Figure 15.

TBE-31 does not improve NASH histology in livers of HFFr-fed Nrf2^-/-mice. After sacrifice, livers from Nrf2^+/+ and Nrf2^-/- mice in Study 2 were removed and fixed in formalin (n = 6–8 mice per group). (A) Representative images for H&E staining of mouse liver sections after 16 weeks RC- or HFFr-feeding, including treatment with DMSO during Weeks 11–16 (scale bars = 100 µm). (B) Representative images for H&E staining of liver sections from Nrf2^+/+ and Nrf2^-/- mice after 16 weeks RC- or HFFr-feeding including treatment with DMSO or TBE-31 during Weeks 11–16 (scale bars = 100 µm). (C) The extent of disease was assessed using the NAFLD activity score method.³⁹ (D) Representative images for van Gieson staining of liver sections from Nrf2^+/+ and Nrf2^-/- mice after 16 weeks of HFFr-feeding and treatment with DMSO or TBE-31. White bars, DMSO-treated; black bars, TBE-31 treated (6–8 mice per group).
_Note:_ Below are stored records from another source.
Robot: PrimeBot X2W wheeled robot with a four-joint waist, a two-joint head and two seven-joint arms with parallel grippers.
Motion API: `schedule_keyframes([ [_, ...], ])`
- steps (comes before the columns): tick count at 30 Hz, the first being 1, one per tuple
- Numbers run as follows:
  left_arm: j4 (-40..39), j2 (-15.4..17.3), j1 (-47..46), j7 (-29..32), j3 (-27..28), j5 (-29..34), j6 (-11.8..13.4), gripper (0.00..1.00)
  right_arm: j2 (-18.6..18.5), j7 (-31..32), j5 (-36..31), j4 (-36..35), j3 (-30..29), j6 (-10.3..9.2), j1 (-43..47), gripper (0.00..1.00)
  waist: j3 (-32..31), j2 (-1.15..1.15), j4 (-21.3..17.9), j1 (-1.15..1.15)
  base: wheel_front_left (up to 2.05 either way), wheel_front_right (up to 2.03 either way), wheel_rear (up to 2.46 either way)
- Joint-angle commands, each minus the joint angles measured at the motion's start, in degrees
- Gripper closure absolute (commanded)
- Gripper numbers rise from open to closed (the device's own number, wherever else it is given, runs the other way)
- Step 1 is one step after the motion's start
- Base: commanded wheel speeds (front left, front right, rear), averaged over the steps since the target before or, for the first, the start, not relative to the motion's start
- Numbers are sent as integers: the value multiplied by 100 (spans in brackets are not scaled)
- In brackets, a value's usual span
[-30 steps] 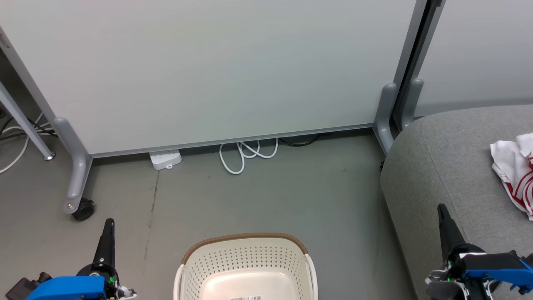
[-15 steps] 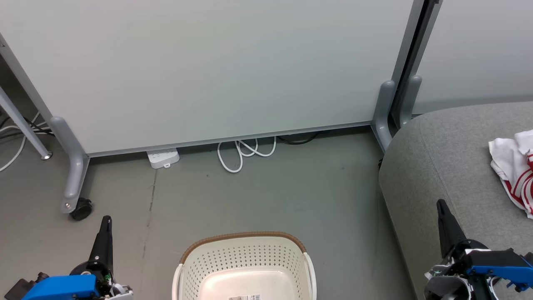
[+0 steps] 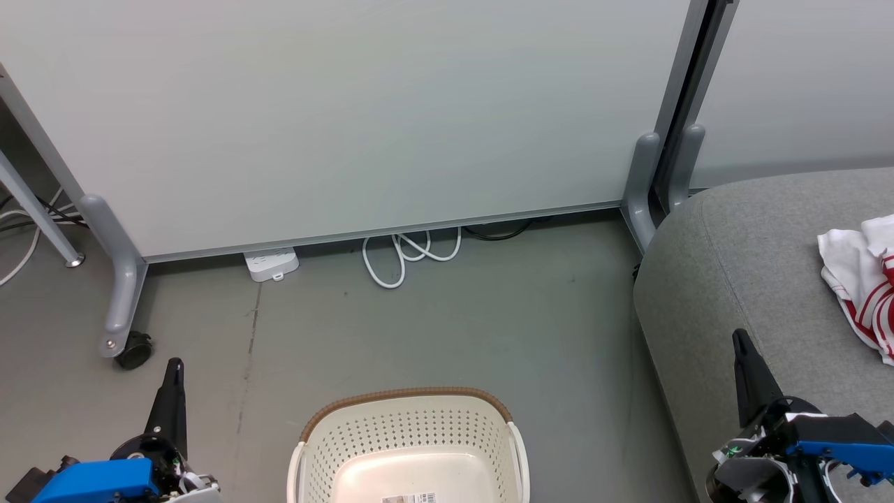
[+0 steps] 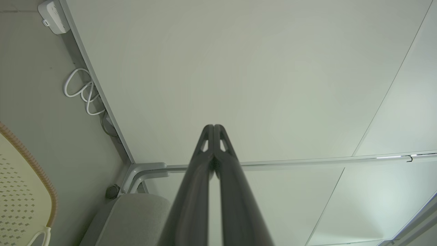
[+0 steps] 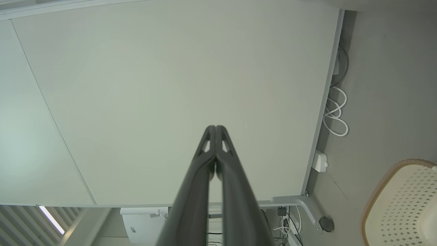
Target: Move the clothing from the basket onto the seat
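The cream perforated basket [image 3: 408, 426] with a brown rim stands on the floor at the bottom centre of the head view, its bottom bare but for a label sticker. White clothing with red stripes [image 3: 862, 283] lies on the grey seat [image 3: 754, 279] at the right edge. My left gripper [image 3: 174, 365] is shut and empty over the floor, left of the basket. Over the seat's front part, my right gripper [image 3: 737, 337] is shut and holds nothing. In the left wrist view the left gripper [image 4: 213, 127] points at the white panel, as does the right gripper [image 5: 215, 127] in its own wrist view.
A large white partition panel [image 3: 349, 119] on grey feet with a caster [image 3: 133, 349] closes off the far side. A white power strip [image 3: 271, 264] and a coiled white cable [image 3: 405, 255] lie at its base. A grey table leg [image 3: 35, 209] stands at far left.
The head camera has shifted slightly, so the whole scene slides a little left and up. Both grippers stay shut and keep their places.
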Motion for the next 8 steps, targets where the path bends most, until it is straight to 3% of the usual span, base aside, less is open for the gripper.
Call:
schedule_keyframes([
  [1, -24, 30, -53, 13, 15, -8, -37, 100, 20, 21, 19, -18, -9, -2, -38, 100, 0, 0, 0, 0, 0, 0, 0],
  [8, -24, 30, -53, 13, 15, -8, -37, 100, 20, 21, 18, -18, -9, -2, -38, 100, 0, 0, 0, 0, 0, 0, 0],
])
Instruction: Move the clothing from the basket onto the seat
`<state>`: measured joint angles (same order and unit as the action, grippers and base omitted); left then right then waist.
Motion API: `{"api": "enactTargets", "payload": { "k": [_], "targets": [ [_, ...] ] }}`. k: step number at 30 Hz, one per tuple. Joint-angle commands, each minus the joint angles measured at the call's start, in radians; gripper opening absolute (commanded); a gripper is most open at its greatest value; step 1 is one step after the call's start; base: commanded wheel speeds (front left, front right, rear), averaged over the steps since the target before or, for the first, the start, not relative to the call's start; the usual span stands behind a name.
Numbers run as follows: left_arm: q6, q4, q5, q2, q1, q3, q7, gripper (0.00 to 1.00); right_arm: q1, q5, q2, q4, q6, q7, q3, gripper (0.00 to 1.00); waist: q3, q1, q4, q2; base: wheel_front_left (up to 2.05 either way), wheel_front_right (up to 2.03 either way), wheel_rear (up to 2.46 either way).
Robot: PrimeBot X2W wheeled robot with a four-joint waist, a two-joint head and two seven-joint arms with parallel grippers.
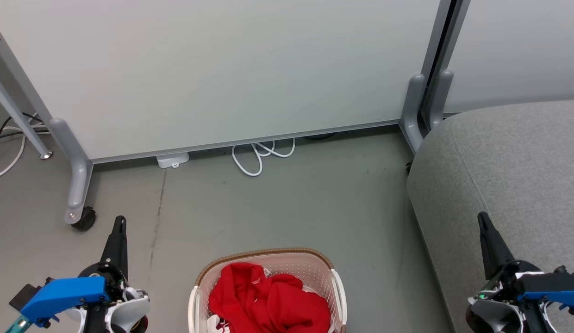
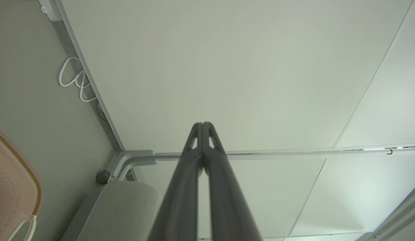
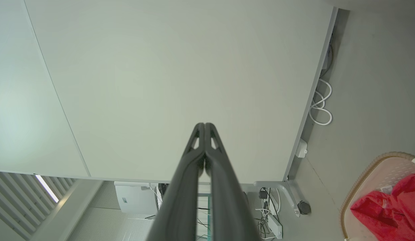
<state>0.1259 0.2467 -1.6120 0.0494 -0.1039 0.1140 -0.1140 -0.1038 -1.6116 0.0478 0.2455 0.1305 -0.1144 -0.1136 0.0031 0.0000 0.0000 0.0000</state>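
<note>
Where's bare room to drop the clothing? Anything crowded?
Seat top is bare from its rounded corner rightward; right gripper hangs by its near part. Floor between basket and seat is free. Crowded: cable loops under the panel.

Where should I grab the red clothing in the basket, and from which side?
Probably best: pinch a raised fold atop the red clothing, coming down from above. The basket walls ring the pile, blocking side approaches, and the crumpled folds stand up, easy to pinch.
</note>
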Motion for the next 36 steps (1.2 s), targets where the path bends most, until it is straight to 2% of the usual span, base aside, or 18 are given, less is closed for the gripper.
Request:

Results are means ± SEM. Significant increases in NAFLD activity score, relative to that in livers from RC-fed DMSO-treated Nrf2^+/+ mice, are indicated by: ***P < .001. The significant decrease in NAFLD activity score resulting from treatment with TBE-31, relative to HFFr-fed DMSO-treated Nrf2^+/+ mice, is denoted by: ^$P < .05.